- _Task brief_
Lines from the top of the entries down to the line with "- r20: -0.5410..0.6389" must be set down exactly as they stand, with both ends retained.

• • • • •

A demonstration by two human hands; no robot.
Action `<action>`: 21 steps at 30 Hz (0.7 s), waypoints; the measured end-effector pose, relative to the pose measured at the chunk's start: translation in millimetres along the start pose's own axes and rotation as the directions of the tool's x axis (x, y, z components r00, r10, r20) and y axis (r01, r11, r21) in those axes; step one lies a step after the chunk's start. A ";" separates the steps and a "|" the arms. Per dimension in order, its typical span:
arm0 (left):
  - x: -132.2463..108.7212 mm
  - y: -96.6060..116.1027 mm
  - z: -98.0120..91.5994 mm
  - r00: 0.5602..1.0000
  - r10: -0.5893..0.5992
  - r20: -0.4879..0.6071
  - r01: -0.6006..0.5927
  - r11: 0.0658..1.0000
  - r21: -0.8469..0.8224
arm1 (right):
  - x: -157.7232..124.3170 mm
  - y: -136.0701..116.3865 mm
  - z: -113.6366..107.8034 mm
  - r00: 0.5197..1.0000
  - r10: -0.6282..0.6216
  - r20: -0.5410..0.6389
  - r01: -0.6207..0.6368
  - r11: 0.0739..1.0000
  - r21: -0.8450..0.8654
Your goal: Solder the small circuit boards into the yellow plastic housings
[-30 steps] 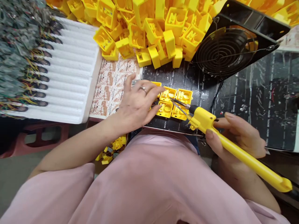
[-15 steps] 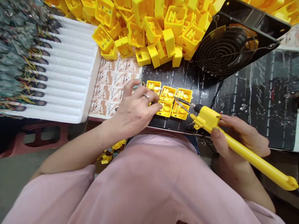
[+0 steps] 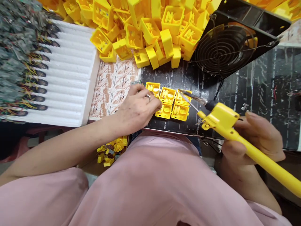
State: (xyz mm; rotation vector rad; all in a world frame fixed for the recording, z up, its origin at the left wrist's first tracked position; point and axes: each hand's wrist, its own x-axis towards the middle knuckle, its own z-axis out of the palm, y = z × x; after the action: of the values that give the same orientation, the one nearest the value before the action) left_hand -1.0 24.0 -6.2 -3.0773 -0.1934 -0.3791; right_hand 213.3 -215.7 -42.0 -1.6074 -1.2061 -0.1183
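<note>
My right hand is wrapped around a yellow soldering iron with a thin solder feed tube beside its metal tip. The tip hangs over the upper right of several small open yellow plastic cases, set in two rows on the black bench. Over the left end of this group, my left hand, with a ring on one finger, has its fingers bent and drawn together. Its fingertips touch the lower left case, and what they pinch is hidden. Just behind that hand shows a bit of a greenish part.
Yellow housings are heaped along the back. A black fan leans at the back right. On the left, a white foam tray bears rows of wired round parts. A box of yellow pieces sits below the bench edge.
The soldering iron has moved right and towards me, its tip lifting away from the middle cases. My left hand's fingers have drawn closer together at the left cases.
</note>
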 end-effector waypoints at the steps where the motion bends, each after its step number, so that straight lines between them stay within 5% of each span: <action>1: -1.7 0.9 2.1 1.000 -0.003 -0.013 0.003 1.000 0.031 | 1.2 -2.3 3.1 0.996 -0.086 0.001 0.086 0.996 -0.016; 6: -6.9 1.7 4.4 0.999 0.030 0.028 -0.031 0.999 0.028 | 22.3 -10.9 30.2 0.933 -0.245 0.266 0.250 0.968 0.013; 14: -12.2 -2.9 -7.2 0.997 -0.080 -0.002 0.079 0.989 -0.129 | 24.2 -19.2 88.8 0.858 -0.401 0.322 0.462 0.876 -0.140; 18: -11.8 1.2 -4.3 0.984 -0.177 -0.007 0.175 0.976 -0.127 | 16.6 -19.8 114.3 0.885 -0.369 0.283 0.445 0.849 -0.284; 21: -9.5 4.8 1.1 0.985 -0.173 -0.009 0.171 0.979 -0.108 | 22.3 -20.1 110.8 0.895 -0.371 0.247 0.433 0.856 -0.282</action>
State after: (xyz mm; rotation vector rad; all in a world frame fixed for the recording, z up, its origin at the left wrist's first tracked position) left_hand -9.3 18.2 -9.7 -3.1702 -0.4554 -0.4381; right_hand 156.7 -117.9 -61.8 -1.6500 -1.7358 -0.4731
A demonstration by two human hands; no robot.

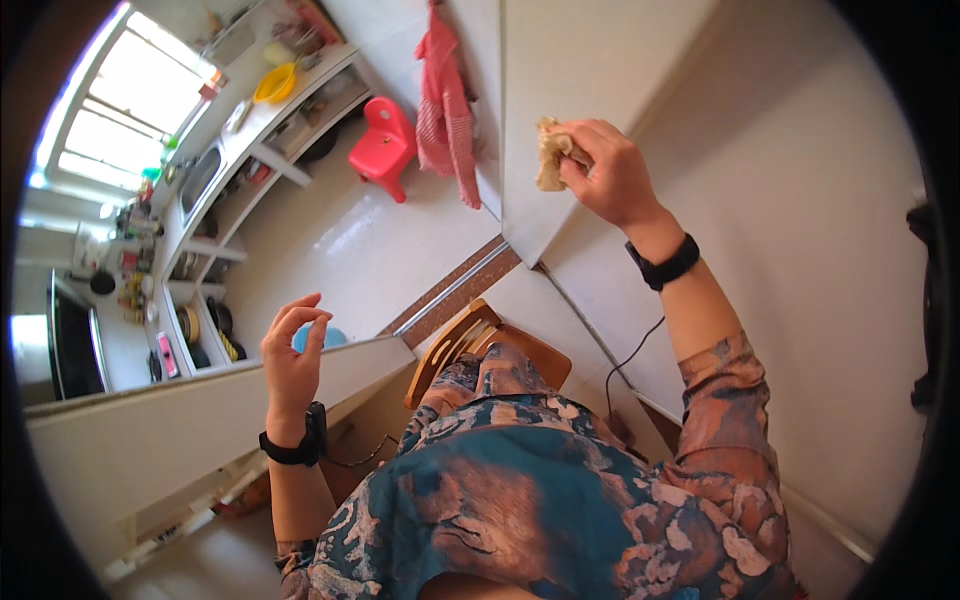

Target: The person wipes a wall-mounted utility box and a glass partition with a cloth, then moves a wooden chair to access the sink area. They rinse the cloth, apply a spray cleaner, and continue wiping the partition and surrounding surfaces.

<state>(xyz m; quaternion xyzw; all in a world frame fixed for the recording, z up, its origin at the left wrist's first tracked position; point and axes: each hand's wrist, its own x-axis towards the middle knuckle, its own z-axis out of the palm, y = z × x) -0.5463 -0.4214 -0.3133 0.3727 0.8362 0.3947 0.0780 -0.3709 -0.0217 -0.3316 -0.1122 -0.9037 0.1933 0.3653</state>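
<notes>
Raised at the upper right, my right hand (609,169) grips a crumpled beige cloth (553,154) between thumb and fingers. The cloth is beside the pale wall corner (581,90) by the doorway; whether it touches the surface I cannot tell. My left hand (294,349) is lifted on the left above the top of a white partition (225,420). Its fingers are loosely bent, with the thumb near the index finger, and nothing shows in it. Black bands circle both wrists.
Below me stands a wooden chair (444,352), close to my legs. A metal door track (450,289) crosses the floor. Beyond it are a red plastic chair (382,146), a hanging red-and-white garment (444,120) and a kitchen counter (244,127) with a yellow basin (275,83).
</notes>
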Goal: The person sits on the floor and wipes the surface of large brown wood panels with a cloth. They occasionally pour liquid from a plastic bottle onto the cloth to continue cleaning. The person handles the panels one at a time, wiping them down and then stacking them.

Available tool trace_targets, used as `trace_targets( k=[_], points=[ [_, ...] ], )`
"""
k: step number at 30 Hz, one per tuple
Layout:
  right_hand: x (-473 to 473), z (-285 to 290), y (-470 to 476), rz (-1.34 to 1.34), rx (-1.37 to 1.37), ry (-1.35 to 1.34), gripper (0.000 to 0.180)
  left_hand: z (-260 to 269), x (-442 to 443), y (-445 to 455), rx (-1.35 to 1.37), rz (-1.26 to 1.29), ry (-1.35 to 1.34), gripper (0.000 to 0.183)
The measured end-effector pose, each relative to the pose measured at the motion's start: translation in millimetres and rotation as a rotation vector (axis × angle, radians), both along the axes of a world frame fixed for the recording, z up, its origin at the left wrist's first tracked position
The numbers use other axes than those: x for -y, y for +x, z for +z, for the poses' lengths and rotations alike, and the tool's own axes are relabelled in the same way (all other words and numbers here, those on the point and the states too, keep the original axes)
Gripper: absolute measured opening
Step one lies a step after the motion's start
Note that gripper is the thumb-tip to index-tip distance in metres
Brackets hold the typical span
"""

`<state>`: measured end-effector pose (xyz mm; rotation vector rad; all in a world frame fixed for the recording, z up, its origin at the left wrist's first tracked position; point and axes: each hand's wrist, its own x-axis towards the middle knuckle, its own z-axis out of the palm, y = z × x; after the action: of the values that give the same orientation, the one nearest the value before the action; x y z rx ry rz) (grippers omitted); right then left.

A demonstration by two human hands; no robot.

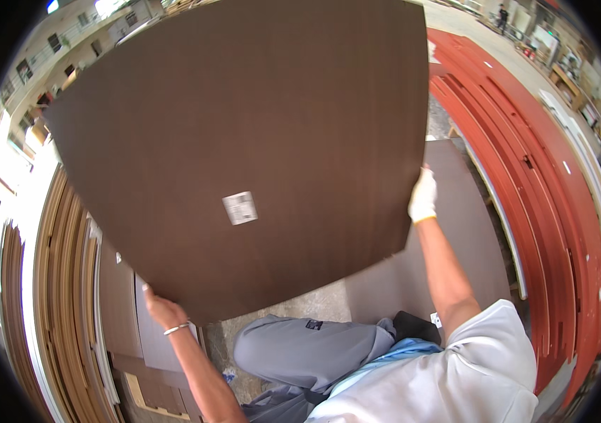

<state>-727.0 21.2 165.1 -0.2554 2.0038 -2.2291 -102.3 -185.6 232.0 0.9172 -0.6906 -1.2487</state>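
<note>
A large dark brown flat panel (pixel 279 132) fills the upper middle of the head view, raised and slightly tilted, with a white printed label (pixel 240 208) on its face. Bare and wearing a bracelet, my left hand (pixel 164 311) grips the panel's lower left edge. My right hand (pixel 423 195), in a white knit glove, holds its right edge. The fingers of both hands are partly hidden at the edges. Beneath the panel's right side lies another brown panel (pixel 459 227).
Long red boards (pixel 533 174) are stacked at the right. At the left are stacked brown boards (pixel 60 275) and more brown panels (pixel 118 306). Concrete floor (pixel 316 301) shows by my knee. A person (pixel 502 18) is far off at the upper right.
</note>
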Motion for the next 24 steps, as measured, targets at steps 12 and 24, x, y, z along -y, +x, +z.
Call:
trace_targets(
  k=[12, 24],
  points=[
    [-248.0, -24.0, -18.1, -0.529, 0.445, 0.733, 0.071, -76.4, 33.2, -293.4, 0.667, -0.527, 0.024, 0.02],
    [-342.9, -75.4, -73.9, -0.539, 0.468, 1.233, 0.066, -198.8, -30.5, -383.3, 0.778, -0.639, 0.502, 0.026]
  ],
)
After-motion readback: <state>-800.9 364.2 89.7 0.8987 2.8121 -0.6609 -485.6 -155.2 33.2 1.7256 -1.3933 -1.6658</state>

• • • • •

- _Exercise result_
A demonstration by two human hands; no robot.
Action `<action>`: 21 steps at 30 Hz (0.7 s), waypoints; the measured end-effector pose, relative to the pose measured at the chunk's start: translation in millimetres along the start pose's own axes and rotation as the directions of the tool's x axis (x, y, z components r00, r10, r20) and y axis (r01, r11, r21) in those axes; step one lies a step after the chunk's start. A ";" separates the steps and a "|" the arms. Per dimension in order, its typical span:
arm0 (left):
  - x: -132.2463..108.7212 mm
  - y: -96.6060..116.1027 mm
  - z: -98.0120..91.5994 mm
  - r00: 0.5602..1.0000
  - r10: -0.5893..0.5992
  - r20: -0.4879..0.6071
  - r01: -0.6006..0.5927
  - r11: 0.0658..1.0000
  - r21: -0.8469..0.8224
arm1 (right):
  - x: -157.7232..124.3170 mm
  - y: -136.0701..116.3865 mm
  - z: -113.6366..107.8034 mm
  - r00: 0.5197..1.0000
  - r10: -0.6282..0.6216
  - r20: -0.5410..0.6389

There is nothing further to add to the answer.